Ce qui est plus difficile, c’est d’admettre que l’approche médicale traditionnelle séparant l’esprit et le corps ne permet pas de rendre compte de toutes les souffrances humaines et ne peut que conduire dans des impasses (dans le corps «on ne trouve rien» et dans le mental «on n’avance pas» faute de possibilités de verbalisation, de modification des représentations, d’intégration de nouveaux comportements). L’expérience d’un soignant ne s’intéressant pas seulement au corps comme objet dysfonctionnel (tel que le corps-outil que ce patient porte depuis longtemps), mais au genre de débat avec le monde que la maladie a ici généré, est un moment en soi thérapeutique. En effet, réagissant à cette approche, ce patient a commencé à parler d’autres choses que de ses douleurs, comme de son rapport troublé au temps et à l’espace (difficultés de distinguer le passé lointain et récent et de s’orienter dans des endroits où des objets bougent) ainsi que de sa perplexité dans les relations ; c’est alors que ses plaintes comme son recours au système médical ont nettement diminué.

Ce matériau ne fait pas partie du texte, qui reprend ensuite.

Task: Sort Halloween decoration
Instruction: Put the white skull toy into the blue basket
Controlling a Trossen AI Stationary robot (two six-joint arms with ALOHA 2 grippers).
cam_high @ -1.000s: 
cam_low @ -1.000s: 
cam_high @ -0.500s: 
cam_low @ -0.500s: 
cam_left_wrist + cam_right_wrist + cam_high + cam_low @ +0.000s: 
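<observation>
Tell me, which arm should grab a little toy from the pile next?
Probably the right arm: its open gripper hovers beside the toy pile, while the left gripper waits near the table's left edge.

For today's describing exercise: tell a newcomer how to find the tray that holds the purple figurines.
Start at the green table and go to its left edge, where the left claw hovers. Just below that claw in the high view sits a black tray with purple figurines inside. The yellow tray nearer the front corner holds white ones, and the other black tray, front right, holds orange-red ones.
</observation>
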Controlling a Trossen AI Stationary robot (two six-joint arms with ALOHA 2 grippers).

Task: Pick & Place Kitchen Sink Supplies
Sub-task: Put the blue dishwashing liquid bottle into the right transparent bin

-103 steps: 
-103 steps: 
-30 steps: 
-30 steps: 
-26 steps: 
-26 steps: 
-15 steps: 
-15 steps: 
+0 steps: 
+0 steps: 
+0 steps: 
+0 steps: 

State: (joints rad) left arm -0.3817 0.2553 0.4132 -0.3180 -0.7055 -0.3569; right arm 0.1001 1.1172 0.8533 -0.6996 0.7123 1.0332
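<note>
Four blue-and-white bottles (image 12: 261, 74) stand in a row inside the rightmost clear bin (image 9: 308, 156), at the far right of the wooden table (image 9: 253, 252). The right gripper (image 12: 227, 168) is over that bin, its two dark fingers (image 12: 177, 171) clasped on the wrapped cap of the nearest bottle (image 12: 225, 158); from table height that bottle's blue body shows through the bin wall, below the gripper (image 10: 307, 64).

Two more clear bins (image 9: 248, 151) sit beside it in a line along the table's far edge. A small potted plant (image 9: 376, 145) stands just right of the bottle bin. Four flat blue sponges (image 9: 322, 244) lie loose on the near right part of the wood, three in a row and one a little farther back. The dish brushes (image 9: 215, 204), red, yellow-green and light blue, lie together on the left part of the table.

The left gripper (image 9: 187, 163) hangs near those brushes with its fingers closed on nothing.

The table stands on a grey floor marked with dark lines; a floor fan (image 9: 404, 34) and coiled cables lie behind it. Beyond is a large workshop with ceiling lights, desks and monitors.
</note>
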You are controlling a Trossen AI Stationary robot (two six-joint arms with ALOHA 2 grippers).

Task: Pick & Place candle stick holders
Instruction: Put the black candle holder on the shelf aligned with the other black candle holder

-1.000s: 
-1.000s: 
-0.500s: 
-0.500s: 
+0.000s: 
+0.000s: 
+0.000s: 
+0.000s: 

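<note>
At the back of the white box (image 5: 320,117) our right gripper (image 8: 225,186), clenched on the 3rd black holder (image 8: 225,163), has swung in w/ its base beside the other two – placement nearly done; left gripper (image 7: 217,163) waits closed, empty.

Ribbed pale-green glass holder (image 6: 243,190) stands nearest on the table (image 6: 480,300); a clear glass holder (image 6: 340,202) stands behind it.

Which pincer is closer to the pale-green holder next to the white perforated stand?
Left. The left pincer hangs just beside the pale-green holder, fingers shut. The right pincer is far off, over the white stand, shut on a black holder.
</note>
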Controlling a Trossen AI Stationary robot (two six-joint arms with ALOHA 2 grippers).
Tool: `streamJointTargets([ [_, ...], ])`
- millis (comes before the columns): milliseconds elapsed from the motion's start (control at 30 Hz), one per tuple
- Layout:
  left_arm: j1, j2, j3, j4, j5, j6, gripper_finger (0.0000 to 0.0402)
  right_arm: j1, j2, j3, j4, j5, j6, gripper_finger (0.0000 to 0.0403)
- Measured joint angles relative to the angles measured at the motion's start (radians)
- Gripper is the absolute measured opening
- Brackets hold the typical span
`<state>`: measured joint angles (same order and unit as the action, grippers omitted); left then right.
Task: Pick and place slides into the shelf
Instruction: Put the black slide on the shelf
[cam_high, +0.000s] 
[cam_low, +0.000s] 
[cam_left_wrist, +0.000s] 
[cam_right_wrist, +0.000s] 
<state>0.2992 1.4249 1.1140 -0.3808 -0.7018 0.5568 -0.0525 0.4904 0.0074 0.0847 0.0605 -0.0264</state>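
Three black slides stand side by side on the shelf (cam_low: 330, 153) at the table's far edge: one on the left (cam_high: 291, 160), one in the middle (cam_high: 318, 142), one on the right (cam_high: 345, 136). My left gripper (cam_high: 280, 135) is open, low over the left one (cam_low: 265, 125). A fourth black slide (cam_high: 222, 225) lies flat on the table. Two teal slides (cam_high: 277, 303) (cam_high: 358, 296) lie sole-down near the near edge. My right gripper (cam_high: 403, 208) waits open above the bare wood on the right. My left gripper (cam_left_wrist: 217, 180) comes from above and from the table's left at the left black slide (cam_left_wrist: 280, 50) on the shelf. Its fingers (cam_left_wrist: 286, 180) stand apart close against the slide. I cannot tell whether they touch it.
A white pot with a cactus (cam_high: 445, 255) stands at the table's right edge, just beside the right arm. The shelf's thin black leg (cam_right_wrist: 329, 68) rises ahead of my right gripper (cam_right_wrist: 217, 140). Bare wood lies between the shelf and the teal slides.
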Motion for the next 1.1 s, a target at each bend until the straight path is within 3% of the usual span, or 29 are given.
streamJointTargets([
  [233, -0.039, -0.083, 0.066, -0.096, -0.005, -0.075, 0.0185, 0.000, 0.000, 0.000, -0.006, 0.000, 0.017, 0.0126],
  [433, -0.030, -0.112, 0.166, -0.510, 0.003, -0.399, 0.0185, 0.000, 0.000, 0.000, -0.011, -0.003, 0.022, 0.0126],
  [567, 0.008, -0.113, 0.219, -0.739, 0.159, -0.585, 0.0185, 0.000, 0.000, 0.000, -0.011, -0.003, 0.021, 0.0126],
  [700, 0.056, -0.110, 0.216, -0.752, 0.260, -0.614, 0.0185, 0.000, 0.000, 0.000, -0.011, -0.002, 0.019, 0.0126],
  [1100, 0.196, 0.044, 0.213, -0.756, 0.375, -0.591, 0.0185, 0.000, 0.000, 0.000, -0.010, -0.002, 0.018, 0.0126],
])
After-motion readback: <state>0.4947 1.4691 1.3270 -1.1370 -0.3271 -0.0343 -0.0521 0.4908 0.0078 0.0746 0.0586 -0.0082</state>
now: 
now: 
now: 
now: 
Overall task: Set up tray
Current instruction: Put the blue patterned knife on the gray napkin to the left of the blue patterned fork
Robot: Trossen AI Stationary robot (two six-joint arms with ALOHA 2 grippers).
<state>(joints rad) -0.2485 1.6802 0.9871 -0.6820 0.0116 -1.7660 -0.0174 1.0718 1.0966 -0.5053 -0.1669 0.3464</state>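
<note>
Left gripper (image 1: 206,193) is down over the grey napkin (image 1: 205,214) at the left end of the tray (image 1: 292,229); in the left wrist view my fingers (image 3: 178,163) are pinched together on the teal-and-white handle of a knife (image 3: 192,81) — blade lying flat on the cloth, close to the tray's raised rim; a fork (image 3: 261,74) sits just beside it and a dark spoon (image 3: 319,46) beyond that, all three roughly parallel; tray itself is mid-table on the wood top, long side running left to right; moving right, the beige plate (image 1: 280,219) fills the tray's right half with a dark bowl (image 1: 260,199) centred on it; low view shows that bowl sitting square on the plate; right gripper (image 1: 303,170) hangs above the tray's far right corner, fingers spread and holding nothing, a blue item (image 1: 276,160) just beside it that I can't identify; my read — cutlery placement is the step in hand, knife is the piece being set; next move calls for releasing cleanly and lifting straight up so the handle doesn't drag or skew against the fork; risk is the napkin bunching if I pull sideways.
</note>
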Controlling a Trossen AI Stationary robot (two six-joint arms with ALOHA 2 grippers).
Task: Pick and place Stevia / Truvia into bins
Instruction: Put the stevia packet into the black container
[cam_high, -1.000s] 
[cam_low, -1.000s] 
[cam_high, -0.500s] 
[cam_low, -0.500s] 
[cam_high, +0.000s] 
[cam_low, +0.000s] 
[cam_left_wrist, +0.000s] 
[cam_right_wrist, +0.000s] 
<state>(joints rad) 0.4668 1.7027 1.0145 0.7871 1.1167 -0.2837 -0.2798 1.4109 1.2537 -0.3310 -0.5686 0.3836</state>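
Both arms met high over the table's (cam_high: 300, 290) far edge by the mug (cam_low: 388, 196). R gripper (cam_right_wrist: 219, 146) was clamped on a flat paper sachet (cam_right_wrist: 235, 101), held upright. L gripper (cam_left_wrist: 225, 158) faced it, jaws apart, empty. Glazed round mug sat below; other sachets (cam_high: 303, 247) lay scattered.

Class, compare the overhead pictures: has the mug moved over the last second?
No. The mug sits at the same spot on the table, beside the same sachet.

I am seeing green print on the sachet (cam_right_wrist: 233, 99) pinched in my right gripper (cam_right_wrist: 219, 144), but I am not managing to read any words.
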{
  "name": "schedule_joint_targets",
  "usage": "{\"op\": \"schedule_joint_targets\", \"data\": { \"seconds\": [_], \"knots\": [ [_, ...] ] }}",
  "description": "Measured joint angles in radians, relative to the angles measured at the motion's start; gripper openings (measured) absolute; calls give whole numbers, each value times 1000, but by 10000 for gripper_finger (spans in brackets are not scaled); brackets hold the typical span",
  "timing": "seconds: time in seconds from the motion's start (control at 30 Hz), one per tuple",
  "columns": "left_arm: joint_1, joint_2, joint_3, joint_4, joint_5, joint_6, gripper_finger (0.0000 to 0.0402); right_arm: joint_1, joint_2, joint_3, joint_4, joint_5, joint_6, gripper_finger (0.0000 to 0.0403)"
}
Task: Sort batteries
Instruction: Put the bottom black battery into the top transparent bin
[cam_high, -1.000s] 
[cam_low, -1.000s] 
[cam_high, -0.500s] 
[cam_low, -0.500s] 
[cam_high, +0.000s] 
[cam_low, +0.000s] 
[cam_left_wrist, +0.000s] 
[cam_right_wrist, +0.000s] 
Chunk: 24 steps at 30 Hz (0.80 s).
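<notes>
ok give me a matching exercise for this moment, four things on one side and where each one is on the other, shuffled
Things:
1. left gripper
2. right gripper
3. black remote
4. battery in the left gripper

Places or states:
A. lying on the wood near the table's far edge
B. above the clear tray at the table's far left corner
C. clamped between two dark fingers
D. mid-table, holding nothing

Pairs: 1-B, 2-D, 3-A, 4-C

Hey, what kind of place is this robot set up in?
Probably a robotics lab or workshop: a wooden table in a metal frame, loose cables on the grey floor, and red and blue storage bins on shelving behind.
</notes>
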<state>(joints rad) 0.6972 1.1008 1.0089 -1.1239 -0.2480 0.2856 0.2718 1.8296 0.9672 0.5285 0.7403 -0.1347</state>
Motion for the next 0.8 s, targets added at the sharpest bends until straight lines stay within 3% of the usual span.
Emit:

L’approche phénoménologique du corps esquissée ici propose une clé de lecture là où la médecine somatique s’est tue, faute de cause, et là où la psychologie traditionnelle peine à trouver des prises, faute de catégories adéquates. Elle offre un nouvel angle de lecture et une compréhension du vécu corporel qui, non seulement, présente en elle-même une dimension thérapeutique, mais qui surtout contribue à construire avec le patient un terrain commun.
The human body is the object upon which medicine is acting, but also lived reality, image, symbol, representation and the object of elaboration and theory. All these elements which constitute the body influence the way medicine is treating it. In this series of three articles, we address the human body from various perspectives : medical (1), phenomenological (2), psychosomatic and socio-anthropological (3). This second article distinguishes between the body as an object of knowledge or representation and the way the body is lived. This distinction which originates in phenomenological psychiatry aims to understand how the patient experiences his body and to surpass the classical somatic and psychiatric classifications.